Re: [RFC bpf-next] Hierarchical Cgroup Stats Collection Using BPF

Yosry Ahmed <yosryahmed@xxxxxxxxxx> · Mon, 28 Mar 2022 02:22:06 -0700

On Tue, Mar 22, 2022 at 11:09 AM Yonghong Song <yhs@xxxxxx> wrote:
>
>
>
> On 3/16/22 9:35 AM, Yosry Ahmed wrote:
> > Hi Tejun,
> >
> > Thanks for taking the time to read my proposal! Sorry for the late
> > reply. This email skipped my inbox for some reason.
> >
> > On Sun, Mar 13, 2022 at 10:35 PM Tejun Heo <tj@xxxxxxxxxx> wrote:
> >>
> >> Hello,
> >>
> >> On Wed, Mar 09, 2022 at 12:27:15PM -0800, Yosry Ahmed wrote:
> >> ...
> >>> These problems are already addressed by the rstat aggregation
> >>> mechanism in the kernel, which is primarily used for memcg stats. We
> >>
> >> Not that it matters all that much but I don't think the above statement is
> >> true given that sched stats are an integrated part of the rstat
> >> implementation and io was converted before memcg.
> >>
> >
> > Excuse my ignorance, I am new to kernel development. I only saw calls
> > to cgroup_rstat_updated() in memcg and io and assumed they were the
> > only users. Now I found cpu_account_cputime() :)
> >
> >>> - For every cgroup, we will either use flags to distinguish BPF stats
> >>> updates from normal stats updates, or flush both anyway (memcg stats
> >>> are periodically flushed anyway).
> >>
> >> I'd just keep them together. Usually most activities tend to happen
> >> together, so it's cheaper to aggregate all of them in one go in most cases.
> >
> > This makes sense to me, thanks.
> >
> >>
> >>> - Provide flags to enable/disable using per-cpu arrays (for stats that
> >>> are not updated frequently), and enable/disable hierarchical
> >>> aggregation (for non-hierarchical stats, they can still make benefit
> >>> of the automatic entries creation & deletion).
> >>> - Provide different hierarchical aggregation operations : SUM, MAX, MIN, etc.
> >>> - Instead of an array as the map value, use a struct, and let the user
> >>> provide an aggregator function in the form of a BPF program.
> >>
> >> I'm more partial to the last option. It does make the usage a bit more
> >> compilcated but hopefully it shouldn't be too bad with good examples.
> >>
> >> I don't have strong opinions on the bpf side of things but it'd be great to
> >> be able to use rstat from bpf.
> >
> > It indeed gives more flexibility but is more complicated. Also, I am
> > not sure about the overhead to make calls to BPF programs in every
> > aggregation step. Looking forward to get feedback on the bpf side of
> > things.
>
> Hi, Yosry, I heard this was discussed in bpf office hour which I
> didn't attend. Could you summarize the conclusion and what is the
> step forward? We also have an internal tool which collects cgroup
> stats and this might help us as well. Thanks!
>
> >
> >>
> >> Thanks.
> >>
> >> --
> >> tejun

Hi Yonghong,

Hao has already done an excellent job summarizing the outcome of the meeting.

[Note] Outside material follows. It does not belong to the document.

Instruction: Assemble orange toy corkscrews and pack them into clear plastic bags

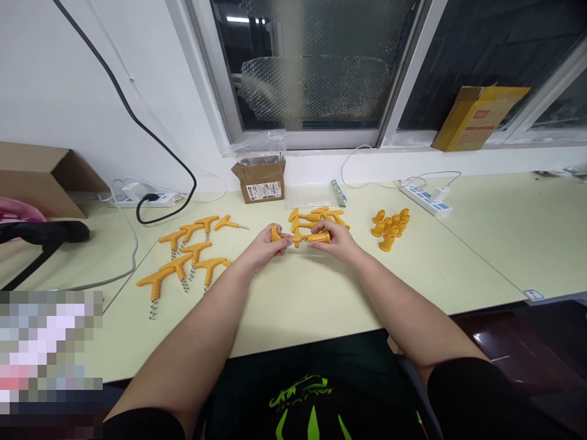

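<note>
The left hand grips the yellow handle of a corkscrew, and the right hand grasps a yellow sleeve, both held over the middle of the table. The corkscrew's long axis runs left to right, roughly level, its metal spiral pointing right toward the sleeve, which lies along nearly the same line. Whether the tip has entered is hidden. At left, most loose corkscrews point toward the person; at right, spare sleeves stand upright, clustered.
</note>
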Motion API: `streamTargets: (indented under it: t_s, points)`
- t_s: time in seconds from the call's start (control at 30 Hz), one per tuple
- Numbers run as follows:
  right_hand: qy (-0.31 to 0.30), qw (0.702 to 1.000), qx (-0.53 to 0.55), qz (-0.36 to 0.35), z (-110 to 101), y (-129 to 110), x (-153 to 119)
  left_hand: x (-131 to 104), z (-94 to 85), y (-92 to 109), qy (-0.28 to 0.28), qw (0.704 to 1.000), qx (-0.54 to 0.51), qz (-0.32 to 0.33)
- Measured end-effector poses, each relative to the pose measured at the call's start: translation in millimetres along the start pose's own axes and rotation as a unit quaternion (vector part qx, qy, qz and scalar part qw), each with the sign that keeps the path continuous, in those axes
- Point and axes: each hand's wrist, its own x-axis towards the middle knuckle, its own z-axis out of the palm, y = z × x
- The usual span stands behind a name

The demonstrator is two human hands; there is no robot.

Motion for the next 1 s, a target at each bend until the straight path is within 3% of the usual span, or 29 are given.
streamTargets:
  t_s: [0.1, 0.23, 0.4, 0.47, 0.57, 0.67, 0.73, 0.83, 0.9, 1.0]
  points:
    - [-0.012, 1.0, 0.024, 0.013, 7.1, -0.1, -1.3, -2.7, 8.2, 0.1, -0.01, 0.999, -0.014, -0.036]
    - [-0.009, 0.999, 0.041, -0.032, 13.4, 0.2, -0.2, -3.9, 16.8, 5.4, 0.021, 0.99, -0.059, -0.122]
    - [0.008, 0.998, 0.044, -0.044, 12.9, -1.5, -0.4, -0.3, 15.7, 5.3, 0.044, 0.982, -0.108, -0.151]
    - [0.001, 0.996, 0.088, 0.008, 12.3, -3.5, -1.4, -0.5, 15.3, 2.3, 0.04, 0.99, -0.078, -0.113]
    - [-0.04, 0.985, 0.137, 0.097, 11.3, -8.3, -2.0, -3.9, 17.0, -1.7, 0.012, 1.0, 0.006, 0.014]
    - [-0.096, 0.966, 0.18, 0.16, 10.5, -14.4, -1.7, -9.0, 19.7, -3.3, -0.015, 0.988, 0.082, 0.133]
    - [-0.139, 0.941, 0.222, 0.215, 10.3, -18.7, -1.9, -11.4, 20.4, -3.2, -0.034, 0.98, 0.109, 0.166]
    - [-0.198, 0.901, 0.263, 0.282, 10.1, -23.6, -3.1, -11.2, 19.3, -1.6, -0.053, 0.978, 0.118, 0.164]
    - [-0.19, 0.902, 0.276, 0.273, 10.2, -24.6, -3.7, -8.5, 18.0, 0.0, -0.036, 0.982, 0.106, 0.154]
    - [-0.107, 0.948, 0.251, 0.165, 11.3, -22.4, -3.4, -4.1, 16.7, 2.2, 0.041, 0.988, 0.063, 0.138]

The idea I have is basically to introduce "rstat flushing" BPF
programs. BPF programs that collect and display stats would use
helpers to call cgroup_rstat_flush() and cgroup_rstat_updated() (or
similar). rstat would then make calls to the "rstat flushing" BPF
programs during flushes, similar to calls to css_rstat_flush().

I will work on an RFC patch(es) for this soon. Let me know if you have
any comments/suggestions/feedback.

Thanks!